Your task: Every line of the listing below is to be repeated exactly; the pictures stay out.

Given material:
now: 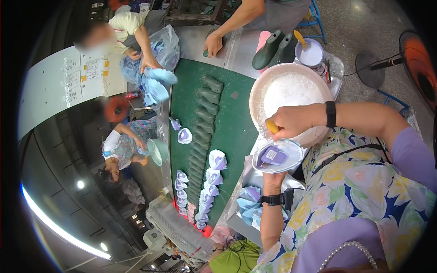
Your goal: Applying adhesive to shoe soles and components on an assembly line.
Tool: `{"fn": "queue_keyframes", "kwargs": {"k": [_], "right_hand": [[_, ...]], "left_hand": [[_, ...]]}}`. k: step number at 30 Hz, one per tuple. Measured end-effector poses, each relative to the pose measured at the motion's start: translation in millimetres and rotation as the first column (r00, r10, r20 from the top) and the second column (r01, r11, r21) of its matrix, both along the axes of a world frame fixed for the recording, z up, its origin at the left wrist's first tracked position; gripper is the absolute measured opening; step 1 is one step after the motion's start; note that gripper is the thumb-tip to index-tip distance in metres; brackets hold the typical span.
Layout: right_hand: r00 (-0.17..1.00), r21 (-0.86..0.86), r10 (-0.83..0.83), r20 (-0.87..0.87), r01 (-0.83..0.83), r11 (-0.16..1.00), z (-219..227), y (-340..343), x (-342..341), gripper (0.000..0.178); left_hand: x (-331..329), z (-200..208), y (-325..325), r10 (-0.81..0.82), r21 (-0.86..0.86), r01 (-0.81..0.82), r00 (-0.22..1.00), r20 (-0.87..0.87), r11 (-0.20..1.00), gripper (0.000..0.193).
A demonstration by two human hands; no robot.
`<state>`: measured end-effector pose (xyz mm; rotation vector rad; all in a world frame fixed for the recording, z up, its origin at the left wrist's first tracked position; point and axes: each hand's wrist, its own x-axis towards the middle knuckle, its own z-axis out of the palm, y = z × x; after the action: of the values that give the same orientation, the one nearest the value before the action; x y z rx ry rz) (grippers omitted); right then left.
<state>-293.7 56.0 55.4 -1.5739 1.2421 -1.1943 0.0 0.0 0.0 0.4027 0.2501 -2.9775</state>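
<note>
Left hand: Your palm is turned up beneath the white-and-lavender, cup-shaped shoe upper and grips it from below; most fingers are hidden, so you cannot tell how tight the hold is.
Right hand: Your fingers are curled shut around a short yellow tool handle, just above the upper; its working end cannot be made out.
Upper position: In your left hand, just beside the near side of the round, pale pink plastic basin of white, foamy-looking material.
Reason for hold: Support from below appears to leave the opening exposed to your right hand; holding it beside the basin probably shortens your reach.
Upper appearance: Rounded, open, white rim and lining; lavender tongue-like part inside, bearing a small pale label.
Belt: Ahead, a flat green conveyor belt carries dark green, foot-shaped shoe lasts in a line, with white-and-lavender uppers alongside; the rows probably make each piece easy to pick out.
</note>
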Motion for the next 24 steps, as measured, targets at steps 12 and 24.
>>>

Response:
now: 
Your goal: Applying adhesive to shoe soles and components on an assembly line.
Tool: `{"fn": "queue_keyframes", "kwargs": {"k": [_], "right_hand": [[_, ...]], "left_hand": [[_, ...]]}}`. k: step number at 30 Hz, one per tuple. Measured end-effector poses, each relative to the pose measured at the motion's start: translation in millimetres and rotation as the first column (r00, r10, r20 from the top) and the second column (r01, r11, r21) of its matrix, both along the axes of a world frame fixed for the recording, z up, its origin at the left wrist's first tracked position; gripper is the absolute measured opening; step 1 is one step after the motion's start; note that gripper is the thumb-tip to index-tip distance in metres; brackets hold the typical span.
Layout: right_hand: r00 (-0.17..1.00), r21 (-0.86..0.86), r10 (-0.83..0.83), r20 (-0.87..0.87), r01 (-0.83..0.83), r11 (-0.16..1.00), z (-219..227), y (-340..343), x (-342..341), gripper (0.000..0.178); left_hand: x (-331..329), z (-200..208), y (-325..325), r10 (-0.81..0.82), r21 (-0.86..0.86), r01 (-0.81..0.82), r00 (-0.22..1.00), r20 (-0.87..0.87), r11 (-0.20..1.00), gripper (0.000..0.193).
A demonstration by two human hands; no robot.
`<state>`: measured end-effector pose (xyz mm; rotation vector rad; all in a world frame fixed for the recording, z up, its origin at the left wrist's first tracked position; point and axes: each hand's wrist, its own x-axis towards the middle knuckle, its own z-axis out of the palm, y = z × x; after the action: of the values that give the same orientation, the one nearest the value before the action; x y z rx ry rz) (grippers omitted); right then left.
<state>-293.7 56.0 55.4 -1.5739 1.2421 -1.1943 0.0 0.0 0.0 0.4027 0.2501 -2.9775</state>
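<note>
Left hand: Your palm is turned up beneath the white-and-lavender, cup-shaped shoe upper and grips it from below; most fingers are hidden, so you cannot tell how tight the hold is.
Right hand: Your fingers are curled shut around a short yellow tool handle, just above the upper; its working end cannot be made out.
Upper position: In your left hand, just beside the near side of the round, pale pink plastic basin of white, foamy-looking material.
Reason for hold: Support from below appears to leave the opening exposed to your right hand; holding it beside the basin probably shortens your reach.
Upper appearance: Rounded, open, white rim and lining; lavender tongue-like part inside, bearing a small pale label.
Belt: Ahead, a flat green conveyor belt carries dark green, foot-shaped shoe lasts in a line, with white-and-lavender uppers alongside; the rows probably make each piece easy to pick out.
</note>
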Motion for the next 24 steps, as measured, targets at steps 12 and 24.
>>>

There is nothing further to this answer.